Após a primeira rodada de simulações da UFPB, os pesquisadores da UFSC irão desenvolver uma coleção de compostos híbridos. “Com estas estruturas, vamos fazer híbridos, conectar com outras moléculas e compostos de selênio e gerar uma grande quantidade de novas moléculas para serem testadas”, acrescenta Braga. A expectativa é que, de 60 moléculas iniciais, serão produzidas de 600 a mil. O pesquisador colaborador da UFABC, Rodrigo Cunha, irá testar a interação destas moléculas num laboratório com a enzima do vírus. Braga chama a pesquisa de interativa, porque envolve o feedback dos colegas pesquisadores para o design das melhores moléculas: “A partir desses estudos, vamos continuar fazendo novas moléculas com base nos compostos chamado de líderes, os que melhor se mostraram para inibir a enzima”.

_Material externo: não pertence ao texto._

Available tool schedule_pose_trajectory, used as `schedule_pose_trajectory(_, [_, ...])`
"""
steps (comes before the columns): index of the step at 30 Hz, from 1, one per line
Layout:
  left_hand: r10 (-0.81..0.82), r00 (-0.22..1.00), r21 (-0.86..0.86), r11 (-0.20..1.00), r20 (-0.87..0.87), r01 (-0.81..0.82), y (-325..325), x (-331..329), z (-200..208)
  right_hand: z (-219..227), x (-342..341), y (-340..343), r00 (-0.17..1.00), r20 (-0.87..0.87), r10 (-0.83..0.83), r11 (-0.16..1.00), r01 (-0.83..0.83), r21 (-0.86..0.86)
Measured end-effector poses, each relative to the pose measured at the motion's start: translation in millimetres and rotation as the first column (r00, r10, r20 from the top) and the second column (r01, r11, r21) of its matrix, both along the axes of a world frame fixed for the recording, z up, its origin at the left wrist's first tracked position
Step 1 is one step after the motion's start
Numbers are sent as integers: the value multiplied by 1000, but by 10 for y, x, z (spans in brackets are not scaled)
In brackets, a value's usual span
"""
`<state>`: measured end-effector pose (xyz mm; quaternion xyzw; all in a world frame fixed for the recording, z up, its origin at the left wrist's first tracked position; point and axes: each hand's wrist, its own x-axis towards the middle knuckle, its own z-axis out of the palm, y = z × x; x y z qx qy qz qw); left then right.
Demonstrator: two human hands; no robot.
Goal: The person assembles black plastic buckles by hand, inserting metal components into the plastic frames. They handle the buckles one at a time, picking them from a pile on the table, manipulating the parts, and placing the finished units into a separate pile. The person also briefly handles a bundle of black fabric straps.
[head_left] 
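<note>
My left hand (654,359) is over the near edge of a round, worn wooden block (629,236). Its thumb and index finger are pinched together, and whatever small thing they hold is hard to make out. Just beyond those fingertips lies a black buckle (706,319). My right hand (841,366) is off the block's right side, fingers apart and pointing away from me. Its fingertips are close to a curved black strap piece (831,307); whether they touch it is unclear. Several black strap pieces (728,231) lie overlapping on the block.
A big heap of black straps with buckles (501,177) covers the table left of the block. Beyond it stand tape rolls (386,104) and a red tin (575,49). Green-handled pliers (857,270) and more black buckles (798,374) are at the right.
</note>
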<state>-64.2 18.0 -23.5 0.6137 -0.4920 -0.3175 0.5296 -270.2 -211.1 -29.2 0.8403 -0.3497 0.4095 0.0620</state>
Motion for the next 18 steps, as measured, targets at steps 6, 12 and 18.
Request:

Em seguida, a ideia é fazer colaborações com laboratórios que possuem o vírus em si, não somente a enzima do vírus. “Imaginamos que em janeiro nós já tenhamos algumas moléculas para serem testadas nos próprios vírus e, ao mesmo tempo, fazendo estudos toxicológicos. Além de debelar o vírus, vamos ver quais delas também que não têm tanto efeitos colaterais”, observa Braga. Depois disso, será possível passar esta pesquisa para a indústria farmacêutica que pode fazer ensaios clínicos.
Braga destaca que a UFSC, além da coordenação, é responsável pelo extração e desenvolvimento das moléculas. Além dele (encarregado do subprojeto “Síntese de híbridos: Flavonoides-núcleos heterocíclicos contendo selênio, enxofre e nitrogênio ”), os professores Louis Pergaud Sandjo (encarregado do subprojeto “Obtenção de extrato e seleção bio-guiada dos extratos ativos; isolamento e identificação de produtos naturais a partir de extratos ativos”) e Francisco Fávaro de Assis (do subprojeto “Síntese de compostos ativos”) participam da pesquisa.
Na UFPB, Marcus Tullius Scotti está incumbido do subprojeto “Modelagem e triagem de derivados por estudo in silico com alvo de protease Mpro do SARS CoV-2”. Na UFABC, Rodrigo Luiz Oliveira Rodrigues Cunha é o encarregado do subprojeto “Avaliações biológicas in vitro dos compostos isolados e derivados sintéticos”.
O Programa de Pós-Graduação em Química da UFSC já abriu um edital para o desenvolvimento dos fármacos antivirais e suas formulações. “Nós precisamos de estudantes que irão desenvolver esses projetos sob nossa supervisão. Agora são quatro doutorandos e dois pós-doutorandos. Nos próximos anos teremos mais quatro pós-doutorandos”.